Exercise brief: Using the listing below, report all lines holding the word "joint".

Material provided:
▼▼▼
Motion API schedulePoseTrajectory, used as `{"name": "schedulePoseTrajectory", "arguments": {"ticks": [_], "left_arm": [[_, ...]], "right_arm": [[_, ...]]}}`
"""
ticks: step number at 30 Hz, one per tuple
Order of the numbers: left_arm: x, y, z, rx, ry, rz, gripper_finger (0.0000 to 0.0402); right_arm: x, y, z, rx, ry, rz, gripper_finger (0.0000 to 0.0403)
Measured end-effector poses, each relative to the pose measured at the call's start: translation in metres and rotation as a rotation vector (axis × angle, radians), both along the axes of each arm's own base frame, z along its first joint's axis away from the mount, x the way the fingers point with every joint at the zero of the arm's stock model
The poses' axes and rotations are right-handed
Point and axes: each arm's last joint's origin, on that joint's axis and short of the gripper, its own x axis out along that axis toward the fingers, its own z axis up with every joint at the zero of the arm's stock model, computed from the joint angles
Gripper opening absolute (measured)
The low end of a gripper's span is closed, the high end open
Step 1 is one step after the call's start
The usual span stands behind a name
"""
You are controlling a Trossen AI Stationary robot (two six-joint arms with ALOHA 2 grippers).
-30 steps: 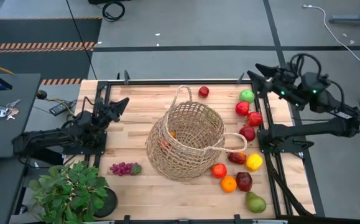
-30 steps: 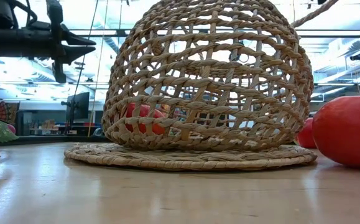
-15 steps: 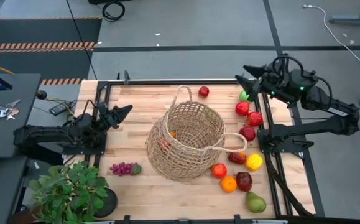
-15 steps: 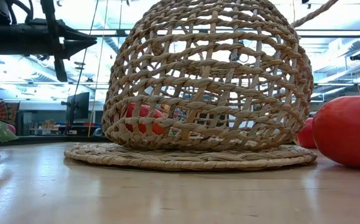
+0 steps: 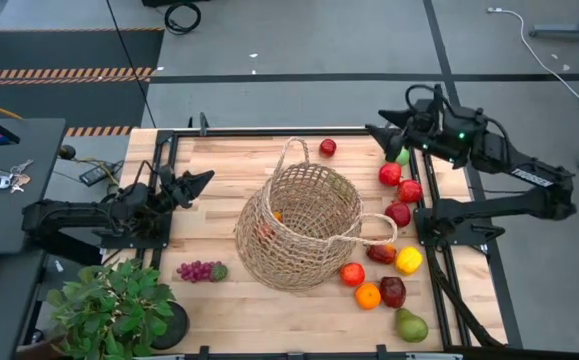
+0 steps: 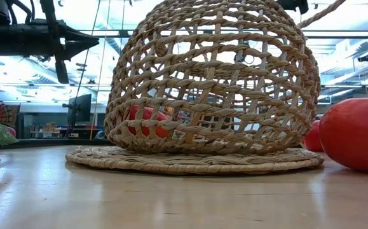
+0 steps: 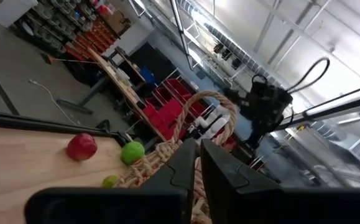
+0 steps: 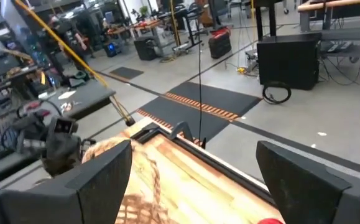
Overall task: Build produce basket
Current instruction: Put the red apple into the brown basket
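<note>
The tan straw basket [image 5: 299, 228] lies tipped on its side mid-table, its handles toward the far and right sides. An orange and a red piece [image 6: 147, 121] show through its weave. The other produce lies on the table: a row of red, yellow, orange and green pieces [image 5: 399, 213] along the right side, a red apple [image 5: 327, 147] at the far edge, and purple grapes [image 5: 199, 270] at the near left. My left gripper [image 5: 201, 180] hangs shut above the table's left side, pointing at the basket. My right gripper [image 5: 377, 130] hangs open high over the far right corner, above a green apple [image 5: 402, 156].
A potted green plant [image 5: 119, 310] stands at the near left corner. Black frame rails run along the table's left and right sides by the arm bases. Bare wood [image 5: 239, 160] lies between my left gripper and the basket, and along the near edge.
My right gripper has gone toward the table's left along the far edge, staying open, and now covers part of the green apple. My left gripper has swung a little toward the near edge. The basket and produce have kept still.
</note>
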Motion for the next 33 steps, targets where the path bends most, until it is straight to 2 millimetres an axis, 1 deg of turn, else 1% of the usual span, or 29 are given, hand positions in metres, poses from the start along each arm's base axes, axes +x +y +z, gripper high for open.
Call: {"name": "schedulePoseTrajectory", "arguments": {"ticks": [3,5,9,16,20,25,27,30,33], "left_arm": [[0.002,0.000,-0.006,0.092,0.120,0.027,0.0030],[0.003,0.000,-0.011,0.141,0.204,0.037,0.0027],[0.004,0.000,-0.022,0.139,0.327,0.029,0.0026],[0.002,0.000,-0.046,0.119,0.581,0.007,0.0035],[0.002,0.000,-0.047,0.118,0.595,0.004,0.0033],[0.002,0.000,-0.046,0.118,0.582,0.006,0.0028],[0.002,0.000,-0.046,0.119,0.573,0.008,0.0030],[0.002,0.000,-0.046,0.119,0.572,0.008,0.0035],[0.002,0.000,-0.045,0.119,0.569,0.008,0.0038]], "right_arm": [[-0.001,-0.010,0.010,-0.005,0.000,-0.042,0.0348],[-0.002,-0.019,0.014,-0.010,0.038,-0.090,0.0348],[-0.005,-0.036,0.017,0.025,0.157,-0.164,0.0348],[-0.001,-0.070,-0.015,0.204,0.402,-0.208,0.0348],[-0.003,-0.087,-0.033,0.350,0.498,-0.226,0.0348],[-0.002,-0.103,-0.052,0.486,0.612,-0.212,0.0348],[0.001,-0.109,-0.058,0.509,0.645,-0.215,0.0348],[0.003,-0.119,-0.066,0.497,0.710,-0.193,0.0348],[0.004,-0.125,-0.076,0.543,0.780,-0.184,0.0353]]}}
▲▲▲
Exercise response:
Measured end-effector poses, each relative to the pose measured at the call's start: translation in metres and rotation as a rotation vector (axis × angle, radians), both along the axes of each arm's own base frame, z along its first joint's axis away from the mount, x the way the fingers point with every joint at the zero of the arm's stock model
Point and axes: each arm's last joint's origin, on that joint's axis and short of the gripper, its own x axis out along that axis toward the fingers, its own z axis up with every joint at the zero of the arm's stock model, computed from the joint angles
You are controlling a Trossen AI Stationary robot (two six-joint arms with ALOHA 2 grippers).

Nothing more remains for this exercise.